Internet entrepreneur Martha Lane Fox last night applauded the power of the internet to aid the expression of individuals. Lastminute.com founder Lane Fox was speaking at 'Some People Think the Internet is a Bad Thing: The Struggle for Freedom of Expression in Cyberspace' - an Amnesty International event examining the nature and future of internet freedom.
At the event in London, Amnesty International unveiled a new version of its irrepressible.info website. The site features a news aggregator that will turn the site into an information hub for anyone interested in the future of internet freedom.
The Amnesty International event also featured Wikipedia founder Jimmy Wales. Experts on web-filtering spoke to the audience, and testimony was heard from victims of global internet repression.

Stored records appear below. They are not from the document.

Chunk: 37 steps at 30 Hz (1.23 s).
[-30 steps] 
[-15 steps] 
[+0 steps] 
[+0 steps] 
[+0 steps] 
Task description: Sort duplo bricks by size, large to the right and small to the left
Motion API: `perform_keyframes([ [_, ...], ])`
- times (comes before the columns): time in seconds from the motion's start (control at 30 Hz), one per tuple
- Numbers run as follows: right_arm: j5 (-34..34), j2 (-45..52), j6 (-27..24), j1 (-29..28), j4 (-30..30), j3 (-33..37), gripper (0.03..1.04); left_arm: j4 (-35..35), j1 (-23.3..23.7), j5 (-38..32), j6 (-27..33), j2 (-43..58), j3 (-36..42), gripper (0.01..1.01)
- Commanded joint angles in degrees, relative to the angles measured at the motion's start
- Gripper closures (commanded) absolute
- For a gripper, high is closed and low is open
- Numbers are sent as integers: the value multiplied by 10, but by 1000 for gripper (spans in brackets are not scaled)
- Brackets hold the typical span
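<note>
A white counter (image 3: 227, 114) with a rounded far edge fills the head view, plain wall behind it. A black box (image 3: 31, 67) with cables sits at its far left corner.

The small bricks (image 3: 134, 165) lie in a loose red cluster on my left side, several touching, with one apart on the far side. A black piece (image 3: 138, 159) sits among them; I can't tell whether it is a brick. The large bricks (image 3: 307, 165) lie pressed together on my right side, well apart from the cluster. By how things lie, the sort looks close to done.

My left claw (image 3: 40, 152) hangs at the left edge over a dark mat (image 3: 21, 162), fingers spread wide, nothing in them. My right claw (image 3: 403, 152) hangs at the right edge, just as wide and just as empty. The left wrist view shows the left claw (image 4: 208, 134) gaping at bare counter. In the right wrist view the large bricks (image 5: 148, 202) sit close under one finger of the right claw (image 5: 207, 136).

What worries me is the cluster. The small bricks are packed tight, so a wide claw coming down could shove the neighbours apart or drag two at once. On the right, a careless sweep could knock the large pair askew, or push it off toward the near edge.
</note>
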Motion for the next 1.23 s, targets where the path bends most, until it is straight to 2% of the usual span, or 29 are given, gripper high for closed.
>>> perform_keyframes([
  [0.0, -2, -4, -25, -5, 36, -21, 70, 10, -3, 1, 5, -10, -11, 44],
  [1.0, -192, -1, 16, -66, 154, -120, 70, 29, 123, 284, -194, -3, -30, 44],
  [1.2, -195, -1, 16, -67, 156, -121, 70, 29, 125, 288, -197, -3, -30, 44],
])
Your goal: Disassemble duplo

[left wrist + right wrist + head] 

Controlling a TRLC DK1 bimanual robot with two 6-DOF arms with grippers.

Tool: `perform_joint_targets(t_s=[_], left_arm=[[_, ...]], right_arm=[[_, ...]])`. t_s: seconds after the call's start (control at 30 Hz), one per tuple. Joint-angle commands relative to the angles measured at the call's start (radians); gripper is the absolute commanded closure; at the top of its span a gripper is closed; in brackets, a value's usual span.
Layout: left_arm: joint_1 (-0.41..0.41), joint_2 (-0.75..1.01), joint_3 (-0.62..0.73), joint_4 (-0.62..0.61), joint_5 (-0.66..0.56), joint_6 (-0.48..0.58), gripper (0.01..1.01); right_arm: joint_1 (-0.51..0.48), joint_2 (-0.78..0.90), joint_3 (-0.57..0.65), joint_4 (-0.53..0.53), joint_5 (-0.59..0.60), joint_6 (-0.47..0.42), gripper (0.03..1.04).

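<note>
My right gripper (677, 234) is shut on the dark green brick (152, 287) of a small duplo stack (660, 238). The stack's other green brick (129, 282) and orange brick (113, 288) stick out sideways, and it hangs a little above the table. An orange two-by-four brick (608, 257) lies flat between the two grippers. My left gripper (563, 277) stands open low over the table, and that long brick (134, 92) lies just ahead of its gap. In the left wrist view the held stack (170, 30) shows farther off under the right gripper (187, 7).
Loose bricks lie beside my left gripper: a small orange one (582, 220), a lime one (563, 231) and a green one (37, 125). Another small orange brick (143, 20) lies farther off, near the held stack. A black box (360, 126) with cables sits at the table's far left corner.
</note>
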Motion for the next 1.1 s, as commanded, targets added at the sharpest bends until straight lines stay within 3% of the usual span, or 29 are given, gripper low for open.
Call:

The event marks the first anniversary of irrepressible.info, an Amnesty International campaign to combat the repression of internet users around the world. The campaign seeks to harness the power of the web, mobilising internet users to take action against governments who are censoring and blocking sites or imprisoning web users.
The event was globally webcast from Amnesty's London HQ, and sponsored by The Observer newspaper. You can watch the Amnesty International web-freedom event on Amnesty International's UK website.
Looking back over the 10 years since she launched Lastminute.com, Martha Lane Fox said:
"One thing that has changed is the power of the individual. The power lies much more with the user and it's an exciting if subtle shift.
"On a social level, there are hundreds of social-networking sites but all of them give power back to the user. There is real potential for individuals to tell you the truth about what corporations are telling us.
"And politically, we are able to mass together like-minded groups of interest, just as this campaign has done, to effectively have a voice. The landscape looks different to 1997 but the fundamentals are still there – the tool that is the internet is incredible and powerful."
Last night's Amnesty event also heard from victims of internet repression in Tunisia and China, and from Morten Sklar a lawyer who is taking Yahoo to court in the USA for complicity in human rights violations against Chinese web users.
Amnesty claims that companies such as Cisco, Google, Microsoft and Yahoo have been complict in suppressing freedom of speech in China by censoring web content, releasing personal data leading to arrest and providing filtering hardware.